This nicely puts what has been a problem for me: we've imbedded motion in a static 4-space geometry. Why should particles 'simply start following' the geodesics...? What does 'following' mean? Is it simply a description of the necessary direction of entropy? But isn't entropy in this case is driven by the influence of a gravitational 'force'? What is 'forcing' the system? I seem to come back to some kind of 'force'."
Newtonwannabe:
Well geodesic are curves of extremal length. One can derive the geodesic equation by applying the principle of stationary action so particles following geodesics are particles following extremal curves. All particles in classical mechanics seem to obey this principle (analogous to the statement that objects in free fall in flat space follow straight lines) as long as they are in free fall and I don't think we actually know WHY its just the way things are.
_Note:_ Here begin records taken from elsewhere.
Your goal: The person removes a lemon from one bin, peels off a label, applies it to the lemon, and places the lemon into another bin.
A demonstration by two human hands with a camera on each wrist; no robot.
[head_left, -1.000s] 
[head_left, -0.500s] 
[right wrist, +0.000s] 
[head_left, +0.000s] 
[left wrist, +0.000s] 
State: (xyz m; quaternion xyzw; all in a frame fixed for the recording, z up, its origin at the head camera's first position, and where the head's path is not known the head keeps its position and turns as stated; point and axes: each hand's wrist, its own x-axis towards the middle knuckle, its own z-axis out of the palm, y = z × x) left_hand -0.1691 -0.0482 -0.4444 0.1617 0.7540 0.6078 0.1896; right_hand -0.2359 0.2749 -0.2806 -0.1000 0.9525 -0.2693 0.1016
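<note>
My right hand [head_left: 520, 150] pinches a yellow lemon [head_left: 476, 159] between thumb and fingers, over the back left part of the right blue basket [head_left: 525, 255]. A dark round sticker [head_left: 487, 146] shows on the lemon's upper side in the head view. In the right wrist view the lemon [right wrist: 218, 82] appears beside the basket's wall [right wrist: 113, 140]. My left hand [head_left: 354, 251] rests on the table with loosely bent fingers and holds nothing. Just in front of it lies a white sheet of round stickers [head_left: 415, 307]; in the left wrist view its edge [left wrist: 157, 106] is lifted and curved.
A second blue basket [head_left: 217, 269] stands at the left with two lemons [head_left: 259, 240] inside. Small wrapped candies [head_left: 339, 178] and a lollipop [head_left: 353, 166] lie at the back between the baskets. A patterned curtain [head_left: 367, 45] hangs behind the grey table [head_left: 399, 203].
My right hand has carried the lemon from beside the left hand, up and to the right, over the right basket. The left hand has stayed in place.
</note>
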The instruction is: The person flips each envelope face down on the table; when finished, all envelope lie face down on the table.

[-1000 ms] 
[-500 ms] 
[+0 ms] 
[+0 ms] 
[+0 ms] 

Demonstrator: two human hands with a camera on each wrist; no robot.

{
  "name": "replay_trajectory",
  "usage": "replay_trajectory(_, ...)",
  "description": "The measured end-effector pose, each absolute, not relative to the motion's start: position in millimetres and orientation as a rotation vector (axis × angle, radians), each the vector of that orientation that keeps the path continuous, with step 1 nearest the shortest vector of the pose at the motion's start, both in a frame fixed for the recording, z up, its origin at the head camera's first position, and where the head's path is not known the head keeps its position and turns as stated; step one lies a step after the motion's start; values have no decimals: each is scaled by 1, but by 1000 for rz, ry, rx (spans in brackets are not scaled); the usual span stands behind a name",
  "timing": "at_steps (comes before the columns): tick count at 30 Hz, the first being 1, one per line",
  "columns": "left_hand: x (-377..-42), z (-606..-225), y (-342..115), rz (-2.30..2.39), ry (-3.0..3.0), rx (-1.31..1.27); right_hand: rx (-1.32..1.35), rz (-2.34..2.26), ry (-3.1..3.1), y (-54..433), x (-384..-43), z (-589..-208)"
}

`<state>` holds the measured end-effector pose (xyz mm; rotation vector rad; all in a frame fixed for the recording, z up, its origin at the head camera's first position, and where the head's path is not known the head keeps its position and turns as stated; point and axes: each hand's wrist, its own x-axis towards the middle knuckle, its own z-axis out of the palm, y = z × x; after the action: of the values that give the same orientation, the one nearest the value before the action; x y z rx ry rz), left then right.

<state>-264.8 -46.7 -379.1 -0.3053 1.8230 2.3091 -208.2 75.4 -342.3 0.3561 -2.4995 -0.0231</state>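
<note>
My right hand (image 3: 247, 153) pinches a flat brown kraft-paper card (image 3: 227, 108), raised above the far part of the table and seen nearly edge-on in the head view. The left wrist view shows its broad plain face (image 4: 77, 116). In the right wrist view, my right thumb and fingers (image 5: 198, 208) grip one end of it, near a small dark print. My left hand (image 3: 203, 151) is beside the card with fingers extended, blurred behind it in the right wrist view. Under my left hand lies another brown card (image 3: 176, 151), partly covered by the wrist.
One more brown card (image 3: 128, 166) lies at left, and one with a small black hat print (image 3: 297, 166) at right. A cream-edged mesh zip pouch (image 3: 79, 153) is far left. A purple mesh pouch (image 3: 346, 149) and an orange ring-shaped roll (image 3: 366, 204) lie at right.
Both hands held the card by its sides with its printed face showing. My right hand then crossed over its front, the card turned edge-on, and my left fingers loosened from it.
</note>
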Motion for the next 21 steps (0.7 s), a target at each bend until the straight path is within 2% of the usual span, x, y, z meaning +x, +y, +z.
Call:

The above, from another discussion, is a preamble to the following conjecture:
A particle 'P' in a field, here gravity, has a wave-function describing the probability that its position will be here or there in time. Suppose the probability is skewed by the gradient of the field so that P's probability of being 'there' is more likely, or being there more often than not; then the centre of the probability distribution (which we will hold equivalent to P's centre of mass) will shift to regain symmetrical distribution of probability. This is a struggle it cannot win: the probability/mass centre constantly moves there-ward, or tries to.
Naturally it has to answer many questions: why would P's behaviour be identical in an accelerated frame? How does an ensemble of particles behave? Does it explain the motion of a photon in a gravity field? Do all elementary particles behave identically?
Perhaps this is already out there, or is similar to something, or too naive. Any merit? Is it fixable? Too dumb?